• _Description of the task_
The answer is a stretch of the material below, returned exactly: the line containing "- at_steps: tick", the line containing "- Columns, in", and all lines between.

*** Provided data Section Begins ***

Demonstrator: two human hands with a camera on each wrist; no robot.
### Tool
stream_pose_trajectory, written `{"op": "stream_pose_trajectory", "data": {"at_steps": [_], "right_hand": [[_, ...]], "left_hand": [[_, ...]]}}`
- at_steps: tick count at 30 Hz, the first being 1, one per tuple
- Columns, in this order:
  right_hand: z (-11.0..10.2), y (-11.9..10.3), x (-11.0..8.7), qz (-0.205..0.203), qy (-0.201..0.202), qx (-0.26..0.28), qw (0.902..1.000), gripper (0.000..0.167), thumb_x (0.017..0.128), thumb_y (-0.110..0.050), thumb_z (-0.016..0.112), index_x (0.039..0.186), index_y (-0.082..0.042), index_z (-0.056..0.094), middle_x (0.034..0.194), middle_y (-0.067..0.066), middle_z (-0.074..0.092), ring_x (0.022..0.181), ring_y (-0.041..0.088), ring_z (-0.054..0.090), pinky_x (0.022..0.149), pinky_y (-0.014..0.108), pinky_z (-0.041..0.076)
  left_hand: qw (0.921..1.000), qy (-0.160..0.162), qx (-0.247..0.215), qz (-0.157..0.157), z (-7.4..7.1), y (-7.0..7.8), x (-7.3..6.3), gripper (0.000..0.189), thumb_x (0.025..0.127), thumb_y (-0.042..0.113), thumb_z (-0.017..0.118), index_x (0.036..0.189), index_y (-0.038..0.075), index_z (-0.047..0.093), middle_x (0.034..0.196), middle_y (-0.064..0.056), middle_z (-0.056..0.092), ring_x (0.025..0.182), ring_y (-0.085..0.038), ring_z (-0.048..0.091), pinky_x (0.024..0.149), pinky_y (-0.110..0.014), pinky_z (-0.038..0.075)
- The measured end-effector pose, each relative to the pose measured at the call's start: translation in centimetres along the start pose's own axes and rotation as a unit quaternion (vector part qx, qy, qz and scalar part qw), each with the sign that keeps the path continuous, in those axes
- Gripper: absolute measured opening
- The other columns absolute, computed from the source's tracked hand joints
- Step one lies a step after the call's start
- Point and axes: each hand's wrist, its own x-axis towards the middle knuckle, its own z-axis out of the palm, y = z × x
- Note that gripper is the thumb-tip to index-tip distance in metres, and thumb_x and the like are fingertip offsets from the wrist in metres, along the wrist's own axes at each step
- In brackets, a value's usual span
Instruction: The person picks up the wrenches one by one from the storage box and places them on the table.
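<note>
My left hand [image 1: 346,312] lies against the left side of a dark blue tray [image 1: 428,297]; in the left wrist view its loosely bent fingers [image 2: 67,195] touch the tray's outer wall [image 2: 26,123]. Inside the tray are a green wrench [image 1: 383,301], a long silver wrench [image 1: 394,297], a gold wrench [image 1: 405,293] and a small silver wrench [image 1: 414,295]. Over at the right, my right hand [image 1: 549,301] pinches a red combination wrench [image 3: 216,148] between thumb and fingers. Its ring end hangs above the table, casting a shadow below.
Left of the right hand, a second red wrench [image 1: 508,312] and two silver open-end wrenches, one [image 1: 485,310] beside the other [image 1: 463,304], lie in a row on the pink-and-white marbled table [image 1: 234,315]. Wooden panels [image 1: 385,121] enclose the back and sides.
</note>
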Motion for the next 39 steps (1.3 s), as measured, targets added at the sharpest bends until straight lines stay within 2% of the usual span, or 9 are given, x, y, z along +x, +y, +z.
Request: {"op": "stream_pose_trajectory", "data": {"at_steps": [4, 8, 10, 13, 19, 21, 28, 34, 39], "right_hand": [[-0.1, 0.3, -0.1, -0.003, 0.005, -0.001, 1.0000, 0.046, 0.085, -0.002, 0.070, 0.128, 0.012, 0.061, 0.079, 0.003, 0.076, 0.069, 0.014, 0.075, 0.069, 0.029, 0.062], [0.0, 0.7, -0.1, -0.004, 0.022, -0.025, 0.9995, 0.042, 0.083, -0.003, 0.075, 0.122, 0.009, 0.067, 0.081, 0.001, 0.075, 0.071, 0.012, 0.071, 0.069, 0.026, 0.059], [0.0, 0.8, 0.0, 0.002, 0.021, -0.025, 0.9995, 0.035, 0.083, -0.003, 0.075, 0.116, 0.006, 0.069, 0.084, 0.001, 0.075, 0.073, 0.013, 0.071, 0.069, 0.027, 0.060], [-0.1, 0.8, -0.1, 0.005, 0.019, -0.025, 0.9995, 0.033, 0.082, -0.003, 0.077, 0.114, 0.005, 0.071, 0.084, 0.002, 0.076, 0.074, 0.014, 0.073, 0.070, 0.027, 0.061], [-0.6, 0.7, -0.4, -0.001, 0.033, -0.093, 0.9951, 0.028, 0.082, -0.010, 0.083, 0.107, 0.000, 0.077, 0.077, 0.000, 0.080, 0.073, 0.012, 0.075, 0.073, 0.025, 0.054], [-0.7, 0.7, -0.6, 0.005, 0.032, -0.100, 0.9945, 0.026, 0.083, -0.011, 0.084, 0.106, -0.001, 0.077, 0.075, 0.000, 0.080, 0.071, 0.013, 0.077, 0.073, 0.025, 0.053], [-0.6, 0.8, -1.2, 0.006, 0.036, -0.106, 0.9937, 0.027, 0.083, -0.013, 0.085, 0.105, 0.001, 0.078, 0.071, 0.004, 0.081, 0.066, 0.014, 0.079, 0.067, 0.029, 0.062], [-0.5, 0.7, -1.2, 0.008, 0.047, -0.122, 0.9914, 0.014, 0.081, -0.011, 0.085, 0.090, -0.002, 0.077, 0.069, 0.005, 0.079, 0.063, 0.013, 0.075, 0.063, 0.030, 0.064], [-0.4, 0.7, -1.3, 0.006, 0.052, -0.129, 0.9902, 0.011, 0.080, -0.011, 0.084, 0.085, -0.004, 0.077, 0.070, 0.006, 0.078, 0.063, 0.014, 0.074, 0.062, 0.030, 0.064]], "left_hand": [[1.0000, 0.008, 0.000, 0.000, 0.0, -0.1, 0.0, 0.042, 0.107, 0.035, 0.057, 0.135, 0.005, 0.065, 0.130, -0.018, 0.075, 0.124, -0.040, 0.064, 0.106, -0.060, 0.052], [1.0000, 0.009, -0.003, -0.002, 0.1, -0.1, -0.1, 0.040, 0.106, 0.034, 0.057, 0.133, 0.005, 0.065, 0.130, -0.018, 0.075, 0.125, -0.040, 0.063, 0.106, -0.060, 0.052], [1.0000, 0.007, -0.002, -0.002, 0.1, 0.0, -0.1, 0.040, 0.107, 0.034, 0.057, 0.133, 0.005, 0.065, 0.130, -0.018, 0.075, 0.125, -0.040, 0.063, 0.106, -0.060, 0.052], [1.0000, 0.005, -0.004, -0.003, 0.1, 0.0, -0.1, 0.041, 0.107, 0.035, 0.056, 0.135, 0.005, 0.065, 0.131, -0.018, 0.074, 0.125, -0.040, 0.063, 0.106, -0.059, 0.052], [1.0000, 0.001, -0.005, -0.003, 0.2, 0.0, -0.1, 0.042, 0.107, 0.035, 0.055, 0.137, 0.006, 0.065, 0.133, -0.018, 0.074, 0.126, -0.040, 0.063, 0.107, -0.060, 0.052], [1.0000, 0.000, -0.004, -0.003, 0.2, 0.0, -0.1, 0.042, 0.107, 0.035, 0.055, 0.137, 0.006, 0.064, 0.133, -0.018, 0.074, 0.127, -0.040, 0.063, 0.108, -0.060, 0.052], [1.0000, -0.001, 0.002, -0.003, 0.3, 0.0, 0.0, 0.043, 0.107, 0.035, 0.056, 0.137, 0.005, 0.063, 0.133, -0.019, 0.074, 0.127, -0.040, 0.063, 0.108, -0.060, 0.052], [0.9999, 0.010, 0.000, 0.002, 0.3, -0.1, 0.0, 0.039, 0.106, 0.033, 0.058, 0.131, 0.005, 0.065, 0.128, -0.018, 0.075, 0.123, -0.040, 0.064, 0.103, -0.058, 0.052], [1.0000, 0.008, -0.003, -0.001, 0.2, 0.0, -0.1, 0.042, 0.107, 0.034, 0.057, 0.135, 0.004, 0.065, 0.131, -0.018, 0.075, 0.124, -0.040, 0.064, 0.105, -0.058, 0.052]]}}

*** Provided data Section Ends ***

• _Result for this exercise_
- at_steps: tick count at 30 Hz, the first being 1, one per tuple
- Columns, in this order:

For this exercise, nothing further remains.